→ **What is needed**
All the lines below need to be transcribed exactly. Pictures get left out.
========
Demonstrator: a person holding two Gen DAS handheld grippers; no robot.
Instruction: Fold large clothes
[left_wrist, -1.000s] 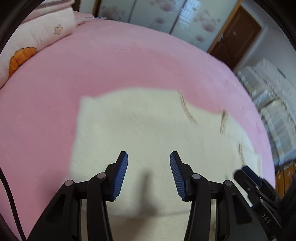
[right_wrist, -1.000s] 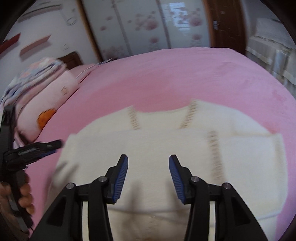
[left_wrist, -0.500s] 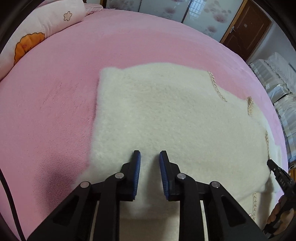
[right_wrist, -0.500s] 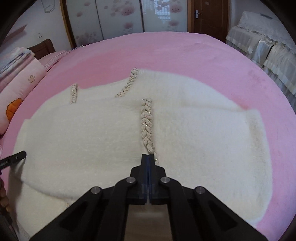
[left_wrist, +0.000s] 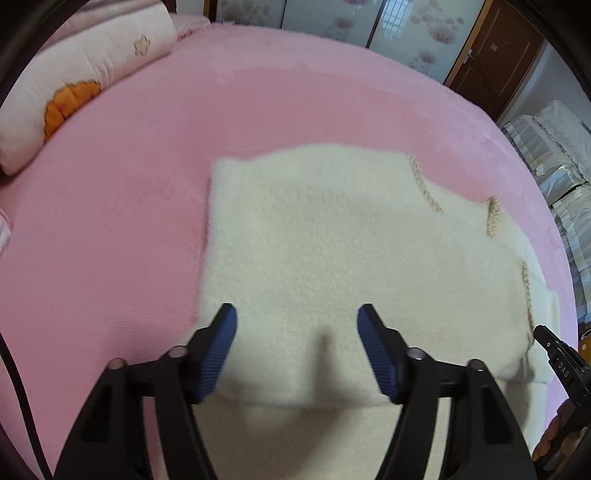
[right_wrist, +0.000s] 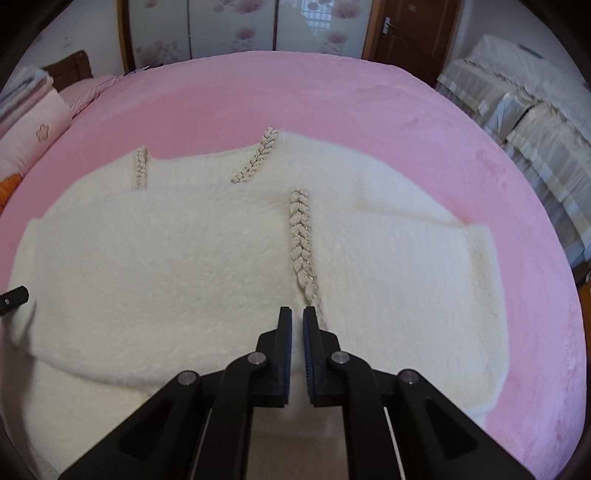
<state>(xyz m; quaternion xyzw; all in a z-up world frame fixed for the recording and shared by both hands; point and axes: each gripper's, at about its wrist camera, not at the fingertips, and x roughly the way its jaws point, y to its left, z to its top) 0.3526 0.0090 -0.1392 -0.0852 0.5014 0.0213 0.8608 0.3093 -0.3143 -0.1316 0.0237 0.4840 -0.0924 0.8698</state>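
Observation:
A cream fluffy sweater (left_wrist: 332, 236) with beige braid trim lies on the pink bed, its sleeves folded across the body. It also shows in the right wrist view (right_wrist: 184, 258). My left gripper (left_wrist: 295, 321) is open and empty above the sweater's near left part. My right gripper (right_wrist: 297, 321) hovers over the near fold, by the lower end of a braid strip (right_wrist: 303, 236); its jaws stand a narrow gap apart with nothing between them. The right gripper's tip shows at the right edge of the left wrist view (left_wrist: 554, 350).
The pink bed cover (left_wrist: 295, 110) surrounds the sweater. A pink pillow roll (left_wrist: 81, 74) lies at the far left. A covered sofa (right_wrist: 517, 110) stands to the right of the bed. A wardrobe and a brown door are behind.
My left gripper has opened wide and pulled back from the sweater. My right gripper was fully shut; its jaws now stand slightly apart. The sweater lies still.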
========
→ **Exercise output**
Demonstrator: a person holding two Gen DAS handheld grippers; no robot.
Instruction: Fold large clothes
[left_wrist, -1.000s] 
[right_wrist, -1.000s] 
[left_wrist, -0.500s] 
[right_wrist, -0.500s] 
[left_wrist, +0.000s] 
[right_wrist, +0.000s] 
<state>(xyz m; quaternion xyzw; all in a z-up world frame fixed for the recording and shared by both hands; point and axes: each gripper's, at about its wrist camera, not at the fingertips, and x roughly the way its jaws point, y to its left, z to its top) 0.3526 0.0090 -0.1392 -0.0852 0.5014 0.0213 0.8608 0.3093 -0.3143 -0.1316 0.0237 0.4840 -0.0924 0.8698</state>
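Observation:
A cream fluffy sweater (left_wrist: 332, 236) with beige braid trim lies on the pink bed, its sleeves folded across the body. It also shows in the right wrist view (right_wrist: 184, 258). My left gripper (left_wrist: 295, 321) is open and empty above the sweater's near left part. My right gripper (right_wrist: 297, 321) hovers over the near fold, by the lower end of a braid strip (right_wrist: 303, 236); its jaws stand a narrow gap apart with nothing between them. The right gripper's tip shows at the right edge of the left wrist view (left_wrist: 554, 350).
The pink bed cover (left_wrist: 295, 110) surrounds the sweater. A pink pillow roll (left_wrist: 81, 74) lies at the far left. A covered sofa (right_wrist: 517, 110) stands to the right of the bed. A wardrobe and a brown door are behind.
My left gripper has opened wide and pulled back from the sweater. My right gripper was fully shut; its jaws now stand slightly apart. The sweater lies still.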

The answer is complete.